Data block:
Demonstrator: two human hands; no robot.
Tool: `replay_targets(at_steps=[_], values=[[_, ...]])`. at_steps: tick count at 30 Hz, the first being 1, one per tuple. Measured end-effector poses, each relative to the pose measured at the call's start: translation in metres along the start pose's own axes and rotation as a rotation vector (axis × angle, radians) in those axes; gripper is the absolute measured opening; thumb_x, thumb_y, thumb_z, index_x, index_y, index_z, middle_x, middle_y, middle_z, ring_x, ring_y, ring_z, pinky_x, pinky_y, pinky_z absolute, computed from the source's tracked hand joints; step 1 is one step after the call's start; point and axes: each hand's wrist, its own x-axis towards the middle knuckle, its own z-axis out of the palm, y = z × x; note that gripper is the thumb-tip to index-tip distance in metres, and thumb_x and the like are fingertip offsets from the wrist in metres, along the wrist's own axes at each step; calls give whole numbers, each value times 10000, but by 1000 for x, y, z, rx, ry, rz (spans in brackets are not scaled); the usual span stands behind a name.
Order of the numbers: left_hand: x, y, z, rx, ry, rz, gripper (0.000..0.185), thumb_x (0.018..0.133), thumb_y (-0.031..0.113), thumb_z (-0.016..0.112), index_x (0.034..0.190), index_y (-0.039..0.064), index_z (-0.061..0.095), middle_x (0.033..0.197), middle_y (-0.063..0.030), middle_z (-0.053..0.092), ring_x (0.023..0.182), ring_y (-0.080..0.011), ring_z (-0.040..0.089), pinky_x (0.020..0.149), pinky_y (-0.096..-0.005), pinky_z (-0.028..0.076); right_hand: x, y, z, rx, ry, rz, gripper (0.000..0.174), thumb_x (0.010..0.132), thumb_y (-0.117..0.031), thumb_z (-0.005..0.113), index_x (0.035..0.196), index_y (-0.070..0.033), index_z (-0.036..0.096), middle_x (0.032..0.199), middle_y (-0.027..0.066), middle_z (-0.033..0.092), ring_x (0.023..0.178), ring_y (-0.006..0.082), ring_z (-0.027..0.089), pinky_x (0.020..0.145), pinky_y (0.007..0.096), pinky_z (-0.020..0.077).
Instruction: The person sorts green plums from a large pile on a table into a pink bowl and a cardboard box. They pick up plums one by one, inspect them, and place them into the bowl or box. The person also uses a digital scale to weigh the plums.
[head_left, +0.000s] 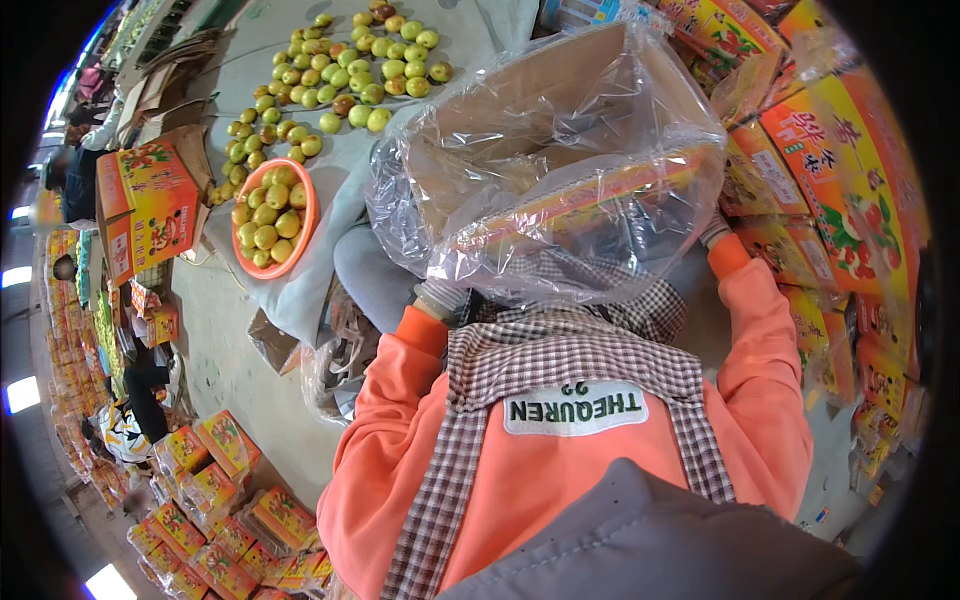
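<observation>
In front of my lap a cardboard carton (525, 97) stands tilted with its top open. A clear plastic bag (652, 255) lines it and hangs loosely over its rim. My left hand (446, 294), in a striped knit glove, grips the bunched bag at the carton's near left corner; the fingertips are hidden. On the right side, my right hand (712, 227), also gloved, reaches behind the bag, and its fingers cannot be seen. Through the plastic, brown cardboard shows inside the carton.
Green and reddish jujube fruits (360, 67) lie spread on a grey cloth (225, 75). More fill an orange basket (313, 225) at my left. Printed cartons (840, 187) crowd the right side. Another carton (146, 214) stands far left, and stacked boxes (225, 525) sit lower left. People are beyond.
</observation>
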Motion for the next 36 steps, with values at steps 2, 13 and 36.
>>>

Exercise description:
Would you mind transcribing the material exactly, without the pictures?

Exercise answer:
Demonstrator: two human hands; no robot.
Tool: `replay_targets(at_steps=[_], values=[[_, ...]])`. at_steps: tick count at 30 Hz, the first being 1, one per tuple. Measured end-effector poses, each relative to the pose measured at the call's start: translation in metres along the start pose's own axes and rotation as a rotation vector (axis × angle, radians) in those axes; gripper is the absolute measured opening; thumb_x, thumb_y, thumb_z, index_x, index_y, index_z, middle_x, middle_y, middle_z, ring_x, ring_y, ring_z, pinky_x, pinky_y, pinky_z absolute, computed from the source's tracked hand joints; step 1 is one step after the call's start; point and axes: each hand's wrist, its own x-axis towards the middle knuckle, its own z-axis out of the palm, y = z × x; note that gripper is the thumb-tip to index-tip distance in metres, and thumb_x and the like are fingertip offsets from the wrist in metres, along the wrist's own axes at each step; calls give whole numbers, each value times 10000, but by 1000 for x, y, z, rx, ry, rz (spans in brackets are not scaled); the usual span stands behind a name.
Order of the numbers: left_hand: x, y, z, rx, ry, rz, gripper (0.000..0.185), thumb_x (0.018..0.133), thumb_y (-0.031..0.113), thumb_z (-0.016..0.112), index_x (0.034..0.190), index_y (-0.039..0.064), index_z (-0.061..0.095), middle_x (0.033..0.197), middle_y (-0.063..0.030), middle_z (-0.053..0.092), ring_x (0.023..0.182), ring_y (-0.080..0.011), ring_z (-0.040..0.089), pinky_x (0.020..0.149), pinky_y (-0.096..-0.005), pinky_z (-0.028..0.076); right_hand: x, y, z, rx, ry, rz, gripper (0.000..0.174), thumb_x (0.010..0.132), thumb_y (-0.117..0.031), thumb_z (-0.005..0.113), index_x (0.035..0.196), index_y (-0.070..0.033), index_z (-0.036..0.096), middle_x (0.032..0.199), middle_y (-0.027..0.066), middle_z (-0.033..0.092), ring_x (0.023..0.178), ring_y (-0.006..0.082), ring_z (-0.027..0.089), pinky_x (0.020..0.145), pinky_y (0.007..0.096), pinky_z (-0.020..0.077).
Instruction: The person sorts green plums from a large pile on a table into a pink bowl and a cardboard box. They pick up plums one by one, inspect them, and place them into the bowl or box. The person also uses a digital scale to weigh the plums.
[head_left, +0.000s] 
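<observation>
In front of my lap a cardboard carton (525, 97) stands tilted with its top open. A clear plastic bag (652, 255) lines it and hangs loosely over its rim. My left hand (446, 294), in a striped knit glove, grips the bunched bag at the carton's near left corner; the fingertips are hidden. On the right side, my right hand (712, 227), also gloved, reaches behind the bag, and its fingers cannot be seen. Through the plastic, brown cardboard shows inside the carton.
Green and reddish jujube fruits (360, 67) lie spread on a grey cloth (225, 75). More fill an orange basket (313, 225) at my left. Printed cartons (840, 187) crowd the right side. Another carton (146, 214) stands far left, and stacked boxes (225, 525) sit lower left. People are beyond.
</observation>
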Motion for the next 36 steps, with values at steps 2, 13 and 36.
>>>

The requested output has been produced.